[Data excerpts]

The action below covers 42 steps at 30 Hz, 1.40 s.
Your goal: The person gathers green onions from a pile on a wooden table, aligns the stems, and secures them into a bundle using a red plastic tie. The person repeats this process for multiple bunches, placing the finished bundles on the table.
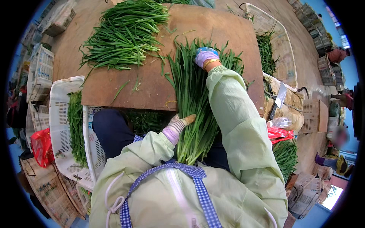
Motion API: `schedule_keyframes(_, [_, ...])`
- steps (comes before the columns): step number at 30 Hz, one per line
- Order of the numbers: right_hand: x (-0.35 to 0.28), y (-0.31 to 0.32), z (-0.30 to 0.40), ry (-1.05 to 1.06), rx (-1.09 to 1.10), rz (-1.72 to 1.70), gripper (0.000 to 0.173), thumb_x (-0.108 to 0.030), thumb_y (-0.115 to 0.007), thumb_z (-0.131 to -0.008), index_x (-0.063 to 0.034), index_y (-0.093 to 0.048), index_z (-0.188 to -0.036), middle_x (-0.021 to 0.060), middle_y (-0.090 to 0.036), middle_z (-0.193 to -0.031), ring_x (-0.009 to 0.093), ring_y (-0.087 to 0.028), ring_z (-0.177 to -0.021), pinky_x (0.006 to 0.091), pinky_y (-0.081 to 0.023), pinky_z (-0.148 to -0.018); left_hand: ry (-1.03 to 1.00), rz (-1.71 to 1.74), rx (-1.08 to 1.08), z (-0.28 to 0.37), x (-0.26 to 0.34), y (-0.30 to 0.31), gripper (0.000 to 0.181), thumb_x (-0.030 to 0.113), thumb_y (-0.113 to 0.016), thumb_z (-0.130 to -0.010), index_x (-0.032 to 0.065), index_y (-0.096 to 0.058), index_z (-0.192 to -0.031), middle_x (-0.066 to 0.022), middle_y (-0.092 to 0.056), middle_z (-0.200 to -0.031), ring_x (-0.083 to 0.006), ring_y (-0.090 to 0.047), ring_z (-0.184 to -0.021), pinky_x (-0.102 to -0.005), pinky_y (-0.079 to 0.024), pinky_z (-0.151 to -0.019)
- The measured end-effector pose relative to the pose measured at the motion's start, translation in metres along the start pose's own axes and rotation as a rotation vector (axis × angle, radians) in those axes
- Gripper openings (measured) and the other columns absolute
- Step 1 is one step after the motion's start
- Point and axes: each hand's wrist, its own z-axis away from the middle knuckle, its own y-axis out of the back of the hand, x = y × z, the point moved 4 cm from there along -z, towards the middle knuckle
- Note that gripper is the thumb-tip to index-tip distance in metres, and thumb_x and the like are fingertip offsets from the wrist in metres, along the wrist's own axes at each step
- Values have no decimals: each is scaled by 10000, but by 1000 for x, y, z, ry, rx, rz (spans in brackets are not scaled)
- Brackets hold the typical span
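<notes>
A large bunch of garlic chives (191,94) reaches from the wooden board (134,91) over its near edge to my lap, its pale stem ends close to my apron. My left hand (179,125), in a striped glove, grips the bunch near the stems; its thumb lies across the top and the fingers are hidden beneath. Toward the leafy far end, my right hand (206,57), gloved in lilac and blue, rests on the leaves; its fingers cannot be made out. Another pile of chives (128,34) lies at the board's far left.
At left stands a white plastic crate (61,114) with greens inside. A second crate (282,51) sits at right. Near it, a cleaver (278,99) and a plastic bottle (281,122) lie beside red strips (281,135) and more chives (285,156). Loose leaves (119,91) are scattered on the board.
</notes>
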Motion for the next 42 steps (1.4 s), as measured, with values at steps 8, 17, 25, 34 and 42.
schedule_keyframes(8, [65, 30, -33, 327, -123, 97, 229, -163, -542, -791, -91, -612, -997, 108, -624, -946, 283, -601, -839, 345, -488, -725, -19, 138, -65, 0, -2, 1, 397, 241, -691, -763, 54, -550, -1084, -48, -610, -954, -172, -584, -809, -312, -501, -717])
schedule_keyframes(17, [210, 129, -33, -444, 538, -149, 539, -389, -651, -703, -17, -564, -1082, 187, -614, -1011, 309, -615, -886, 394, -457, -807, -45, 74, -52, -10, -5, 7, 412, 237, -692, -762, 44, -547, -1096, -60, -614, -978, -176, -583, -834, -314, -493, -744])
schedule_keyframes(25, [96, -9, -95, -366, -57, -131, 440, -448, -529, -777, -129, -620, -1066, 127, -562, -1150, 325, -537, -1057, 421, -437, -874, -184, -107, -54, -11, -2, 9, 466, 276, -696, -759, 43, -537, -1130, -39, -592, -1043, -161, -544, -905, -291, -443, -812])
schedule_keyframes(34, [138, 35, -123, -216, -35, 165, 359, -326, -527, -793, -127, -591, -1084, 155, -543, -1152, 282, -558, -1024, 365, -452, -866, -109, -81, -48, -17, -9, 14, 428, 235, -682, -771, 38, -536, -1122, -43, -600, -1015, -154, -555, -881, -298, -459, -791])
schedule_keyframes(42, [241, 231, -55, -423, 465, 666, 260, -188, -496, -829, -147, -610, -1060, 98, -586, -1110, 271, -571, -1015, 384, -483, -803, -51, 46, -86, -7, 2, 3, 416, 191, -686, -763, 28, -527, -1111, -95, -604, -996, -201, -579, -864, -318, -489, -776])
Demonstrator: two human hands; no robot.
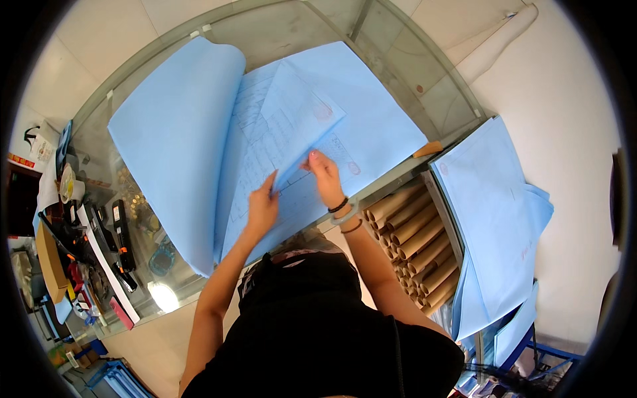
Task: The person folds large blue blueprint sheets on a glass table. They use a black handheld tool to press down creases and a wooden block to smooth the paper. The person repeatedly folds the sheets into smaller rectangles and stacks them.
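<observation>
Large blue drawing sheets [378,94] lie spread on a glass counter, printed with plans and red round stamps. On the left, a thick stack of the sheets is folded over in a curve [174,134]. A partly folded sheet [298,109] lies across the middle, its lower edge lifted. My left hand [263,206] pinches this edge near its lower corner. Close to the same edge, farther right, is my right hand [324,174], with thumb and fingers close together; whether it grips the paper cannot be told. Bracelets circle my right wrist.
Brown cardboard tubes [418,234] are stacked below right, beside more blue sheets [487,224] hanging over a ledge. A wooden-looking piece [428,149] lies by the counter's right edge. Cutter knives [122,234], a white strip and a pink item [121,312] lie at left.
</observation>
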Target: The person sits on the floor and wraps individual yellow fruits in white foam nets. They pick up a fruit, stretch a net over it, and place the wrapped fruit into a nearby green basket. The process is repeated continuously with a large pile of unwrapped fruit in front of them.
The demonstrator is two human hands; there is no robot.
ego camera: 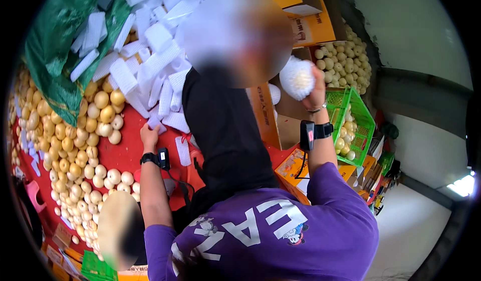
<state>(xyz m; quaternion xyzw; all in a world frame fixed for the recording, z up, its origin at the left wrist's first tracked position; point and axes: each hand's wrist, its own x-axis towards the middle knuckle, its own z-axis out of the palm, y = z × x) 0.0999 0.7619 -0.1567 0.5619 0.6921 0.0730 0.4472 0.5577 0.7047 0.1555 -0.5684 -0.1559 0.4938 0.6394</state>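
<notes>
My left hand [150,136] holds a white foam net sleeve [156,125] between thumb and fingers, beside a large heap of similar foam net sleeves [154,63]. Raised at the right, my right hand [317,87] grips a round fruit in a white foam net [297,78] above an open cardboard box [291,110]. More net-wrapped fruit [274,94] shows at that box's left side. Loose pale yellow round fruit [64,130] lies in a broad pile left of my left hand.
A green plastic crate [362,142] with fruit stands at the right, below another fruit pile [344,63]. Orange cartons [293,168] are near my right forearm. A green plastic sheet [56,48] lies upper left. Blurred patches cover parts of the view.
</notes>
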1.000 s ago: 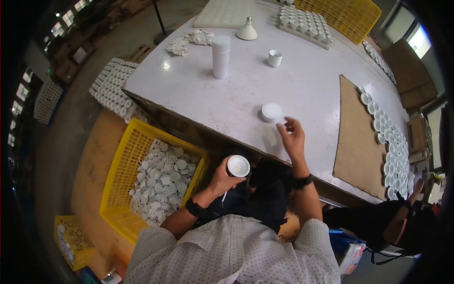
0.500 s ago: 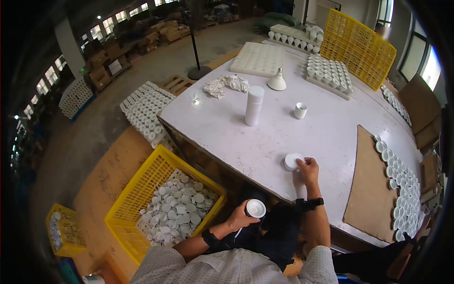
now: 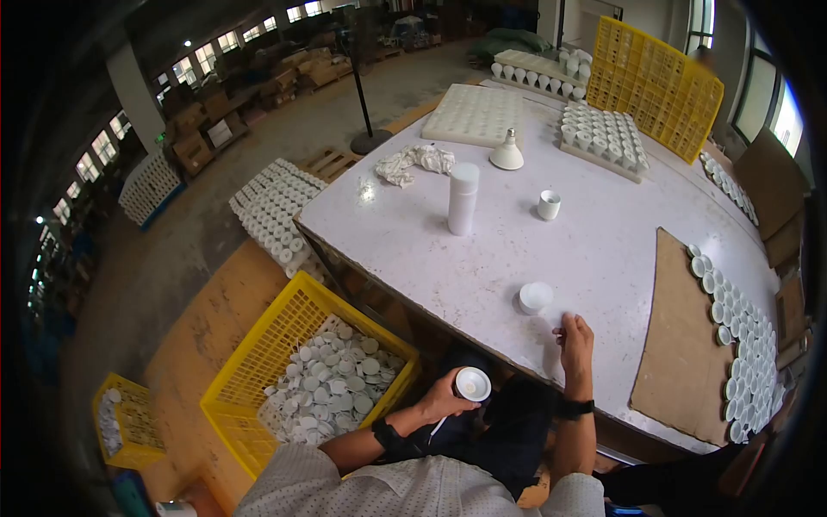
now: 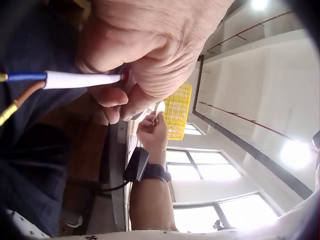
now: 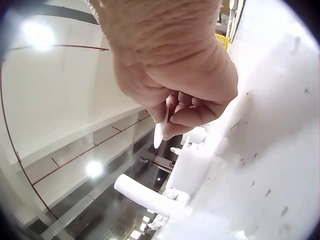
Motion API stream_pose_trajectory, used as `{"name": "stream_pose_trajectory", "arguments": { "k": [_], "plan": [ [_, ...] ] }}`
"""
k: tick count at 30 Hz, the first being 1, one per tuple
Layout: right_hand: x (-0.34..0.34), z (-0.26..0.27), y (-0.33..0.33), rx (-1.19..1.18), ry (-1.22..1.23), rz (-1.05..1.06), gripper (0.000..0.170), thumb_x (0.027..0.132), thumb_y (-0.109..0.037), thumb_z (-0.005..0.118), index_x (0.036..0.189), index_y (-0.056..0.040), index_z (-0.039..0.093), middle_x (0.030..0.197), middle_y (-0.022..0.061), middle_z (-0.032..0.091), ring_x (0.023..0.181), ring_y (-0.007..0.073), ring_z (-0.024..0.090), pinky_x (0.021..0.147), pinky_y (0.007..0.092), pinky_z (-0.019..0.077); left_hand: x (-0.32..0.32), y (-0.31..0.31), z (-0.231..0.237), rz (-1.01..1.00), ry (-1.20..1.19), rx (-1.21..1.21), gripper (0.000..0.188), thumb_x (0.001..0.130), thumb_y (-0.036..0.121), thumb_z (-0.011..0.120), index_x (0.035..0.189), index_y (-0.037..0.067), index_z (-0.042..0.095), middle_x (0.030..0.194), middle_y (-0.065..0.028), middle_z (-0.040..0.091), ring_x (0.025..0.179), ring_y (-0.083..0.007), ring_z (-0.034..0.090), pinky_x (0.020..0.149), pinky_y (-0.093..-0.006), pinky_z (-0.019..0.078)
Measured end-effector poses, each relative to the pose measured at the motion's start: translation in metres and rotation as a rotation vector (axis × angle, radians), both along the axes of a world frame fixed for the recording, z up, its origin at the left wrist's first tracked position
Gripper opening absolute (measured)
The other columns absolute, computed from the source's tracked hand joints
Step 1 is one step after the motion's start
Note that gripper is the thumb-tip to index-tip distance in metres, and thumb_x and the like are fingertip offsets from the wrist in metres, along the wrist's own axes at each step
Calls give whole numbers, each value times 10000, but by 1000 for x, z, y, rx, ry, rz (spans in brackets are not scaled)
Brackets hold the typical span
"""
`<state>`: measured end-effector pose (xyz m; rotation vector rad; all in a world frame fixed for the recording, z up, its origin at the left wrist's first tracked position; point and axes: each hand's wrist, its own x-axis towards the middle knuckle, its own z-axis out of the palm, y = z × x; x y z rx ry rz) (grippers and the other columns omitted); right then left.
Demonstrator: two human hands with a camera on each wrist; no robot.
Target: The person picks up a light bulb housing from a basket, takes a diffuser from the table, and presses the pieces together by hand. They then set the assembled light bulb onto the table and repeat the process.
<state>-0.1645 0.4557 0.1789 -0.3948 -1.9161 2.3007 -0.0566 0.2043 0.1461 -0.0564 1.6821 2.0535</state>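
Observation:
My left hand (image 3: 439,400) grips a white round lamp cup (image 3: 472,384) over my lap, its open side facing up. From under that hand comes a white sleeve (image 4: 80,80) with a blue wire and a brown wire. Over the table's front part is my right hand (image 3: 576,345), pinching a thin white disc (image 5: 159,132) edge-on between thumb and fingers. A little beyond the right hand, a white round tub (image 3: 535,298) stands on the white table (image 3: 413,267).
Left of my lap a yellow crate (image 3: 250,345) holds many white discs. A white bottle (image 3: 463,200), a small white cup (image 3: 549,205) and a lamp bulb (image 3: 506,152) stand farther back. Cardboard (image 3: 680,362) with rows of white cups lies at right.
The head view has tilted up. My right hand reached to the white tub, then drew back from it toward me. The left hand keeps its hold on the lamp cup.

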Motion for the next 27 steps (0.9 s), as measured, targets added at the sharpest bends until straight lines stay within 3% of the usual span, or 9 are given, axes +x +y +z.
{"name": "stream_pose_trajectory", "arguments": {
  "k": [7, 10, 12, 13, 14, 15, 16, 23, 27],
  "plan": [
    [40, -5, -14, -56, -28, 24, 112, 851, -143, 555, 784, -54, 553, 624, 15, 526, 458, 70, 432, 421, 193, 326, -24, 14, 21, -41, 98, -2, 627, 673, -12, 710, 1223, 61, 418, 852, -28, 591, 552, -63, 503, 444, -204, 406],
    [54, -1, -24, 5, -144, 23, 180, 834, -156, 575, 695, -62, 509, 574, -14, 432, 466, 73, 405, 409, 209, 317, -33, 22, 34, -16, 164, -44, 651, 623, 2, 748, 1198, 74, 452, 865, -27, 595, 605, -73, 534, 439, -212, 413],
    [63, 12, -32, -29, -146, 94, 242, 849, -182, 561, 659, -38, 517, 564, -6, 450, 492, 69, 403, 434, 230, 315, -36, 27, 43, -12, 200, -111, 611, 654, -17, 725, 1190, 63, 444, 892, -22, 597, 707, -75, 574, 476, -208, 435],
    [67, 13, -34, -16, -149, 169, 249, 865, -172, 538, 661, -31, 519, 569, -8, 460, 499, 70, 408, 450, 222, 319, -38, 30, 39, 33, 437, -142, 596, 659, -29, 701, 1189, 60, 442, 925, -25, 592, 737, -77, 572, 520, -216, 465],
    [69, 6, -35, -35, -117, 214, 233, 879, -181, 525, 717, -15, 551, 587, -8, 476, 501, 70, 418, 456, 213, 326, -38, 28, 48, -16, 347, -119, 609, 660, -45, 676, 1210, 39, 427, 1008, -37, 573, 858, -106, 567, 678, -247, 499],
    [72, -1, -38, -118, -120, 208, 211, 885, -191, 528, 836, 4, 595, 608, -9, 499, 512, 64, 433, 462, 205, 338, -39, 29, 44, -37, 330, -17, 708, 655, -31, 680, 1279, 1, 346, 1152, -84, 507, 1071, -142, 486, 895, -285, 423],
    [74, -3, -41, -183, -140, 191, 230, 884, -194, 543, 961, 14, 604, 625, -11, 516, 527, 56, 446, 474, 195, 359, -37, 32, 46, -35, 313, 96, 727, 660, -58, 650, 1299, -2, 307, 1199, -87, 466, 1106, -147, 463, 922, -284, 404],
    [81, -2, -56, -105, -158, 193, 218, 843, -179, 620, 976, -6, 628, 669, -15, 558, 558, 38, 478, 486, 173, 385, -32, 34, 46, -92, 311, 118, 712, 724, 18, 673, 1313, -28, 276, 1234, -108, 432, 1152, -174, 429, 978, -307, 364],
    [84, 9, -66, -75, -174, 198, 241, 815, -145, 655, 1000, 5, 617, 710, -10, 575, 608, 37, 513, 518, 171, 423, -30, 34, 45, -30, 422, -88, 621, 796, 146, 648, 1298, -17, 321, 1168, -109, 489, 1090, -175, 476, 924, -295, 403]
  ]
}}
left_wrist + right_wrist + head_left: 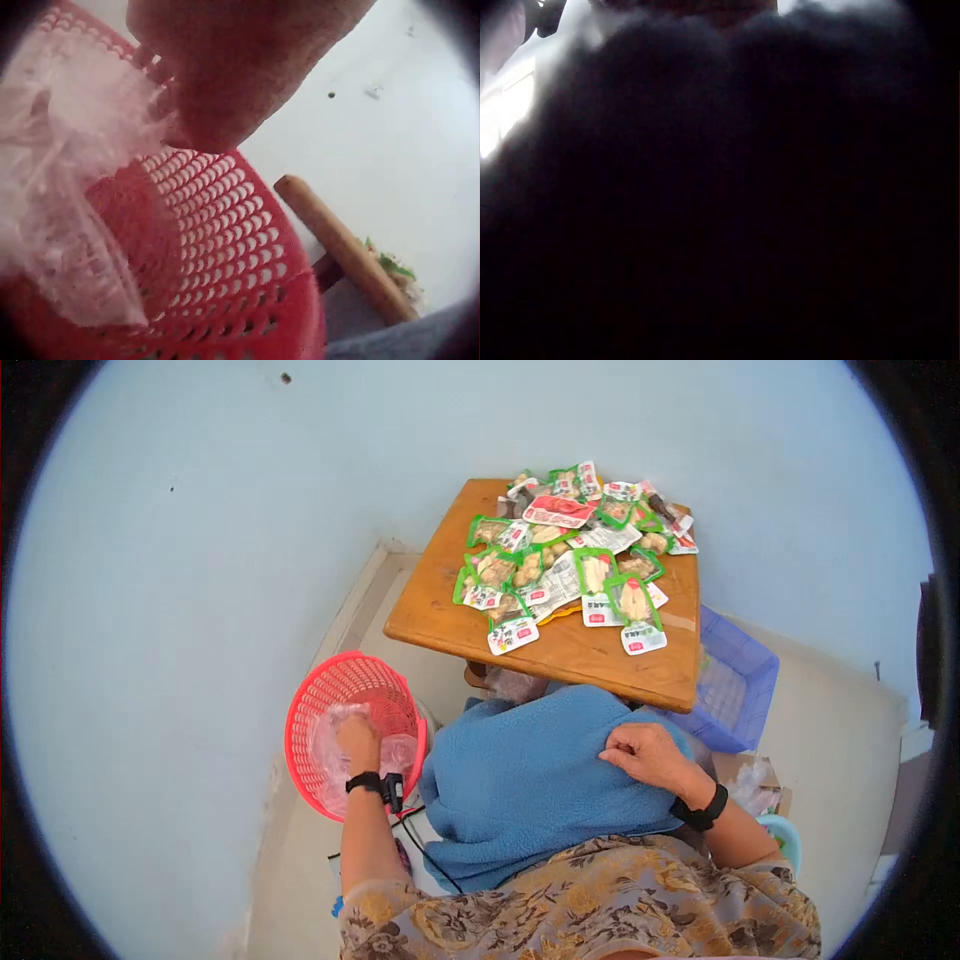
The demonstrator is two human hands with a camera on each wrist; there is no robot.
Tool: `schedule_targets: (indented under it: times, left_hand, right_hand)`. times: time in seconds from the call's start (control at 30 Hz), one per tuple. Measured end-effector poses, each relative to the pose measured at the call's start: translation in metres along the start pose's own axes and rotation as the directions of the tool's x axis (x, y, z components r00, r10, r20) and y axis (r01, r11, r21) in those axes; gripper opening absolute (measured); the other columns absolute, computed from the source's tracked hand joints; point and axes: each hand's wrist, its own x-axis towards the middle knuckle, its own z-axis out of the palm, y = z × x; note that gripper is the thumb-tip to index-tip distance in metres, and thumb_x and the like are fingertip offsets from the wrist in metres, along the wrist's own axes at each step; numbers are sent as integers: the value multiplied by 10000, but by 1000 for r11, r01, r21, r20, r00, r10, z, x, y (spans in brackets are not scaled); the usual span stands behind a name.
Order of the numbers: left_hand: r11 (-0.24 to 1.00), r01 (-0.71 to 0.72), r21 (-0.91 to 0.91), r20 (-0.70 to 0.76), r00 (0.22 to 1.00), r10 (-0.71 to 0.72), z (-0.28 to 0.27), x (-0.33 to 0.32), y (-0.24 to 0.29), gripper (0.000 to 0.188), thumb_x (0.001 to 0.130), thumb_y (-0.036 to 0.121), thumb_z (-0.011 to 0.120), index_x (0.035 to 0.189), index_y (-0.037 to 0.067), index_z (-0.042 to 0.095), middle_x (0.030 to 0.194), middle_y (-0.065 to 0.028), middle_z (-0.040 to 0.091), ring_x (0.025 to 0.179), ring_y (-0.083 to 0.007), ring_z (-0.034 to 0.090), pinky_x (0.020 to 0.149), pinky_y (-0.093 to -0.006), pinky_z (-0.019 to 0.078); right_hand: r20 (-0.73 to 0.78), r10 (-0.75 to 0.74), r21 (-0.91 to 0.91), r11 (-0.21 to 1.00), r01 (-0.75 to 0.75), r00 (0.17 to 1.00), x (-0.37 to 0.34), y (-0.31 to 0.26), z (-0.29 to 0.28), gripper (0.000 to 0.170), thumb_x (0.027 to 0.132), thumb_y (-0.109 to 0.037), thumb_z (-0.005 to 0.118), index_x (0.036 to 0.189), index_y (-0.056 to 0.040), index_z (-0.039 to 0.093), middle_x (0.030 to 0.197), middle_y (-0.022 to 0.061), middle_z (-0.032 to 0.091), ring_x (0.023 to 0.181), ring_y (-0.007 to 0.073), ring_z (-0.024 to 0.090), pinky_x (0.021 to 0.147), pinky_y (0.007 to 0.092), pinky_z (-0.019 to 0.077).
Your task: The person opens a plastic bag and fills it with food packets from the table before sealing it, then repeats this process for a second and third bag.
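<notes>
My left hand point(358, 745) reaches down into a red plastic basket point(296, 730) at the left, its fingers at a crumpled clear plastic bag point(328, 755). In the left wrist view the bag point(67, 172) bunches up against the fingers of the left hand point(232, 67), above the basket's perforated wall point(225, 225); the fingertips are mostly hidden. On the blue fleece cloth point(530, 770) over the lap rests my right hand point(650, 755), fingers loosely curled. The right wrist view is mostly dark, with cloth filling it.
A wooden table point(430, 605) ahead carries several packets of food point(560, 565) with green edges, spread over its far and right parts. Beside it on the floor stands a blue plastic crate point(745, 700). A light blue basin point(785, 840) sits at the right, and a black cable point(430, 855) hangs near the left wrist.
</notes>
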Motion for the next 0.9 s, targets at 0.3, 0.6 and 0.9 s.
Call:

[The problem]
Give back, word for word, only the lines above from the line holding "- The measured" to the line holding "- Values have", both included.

[Solution to the exercise]
- The measured end-effector pose relative to the pose measured at the motion's start, translation in metres along the start pose's own axes and rotation as a rotation vector (axis × angle, radians) in those axes
- Gripper openings (measured) and the other columns absolute
- Step 1 is one step after the motion's start
- Point and axes: each hand's wrist, its own z-axis away from the middle knuckle, its own y-axis out of the back of the hand, x = y × z, the point moved 4 cm from there along -z, towards the middle knuckle
- Note that gripper is the thumb-tip to index-tip distance in metres, and thumb_x and the like are fingertip offsets from the wrist in metres, along the wrist's own axes at each step
- Values have no decimals: each is scaled by 10000, but by 1000 for x, y, z, ry, rx, rz (spans in brackets are not scaled)

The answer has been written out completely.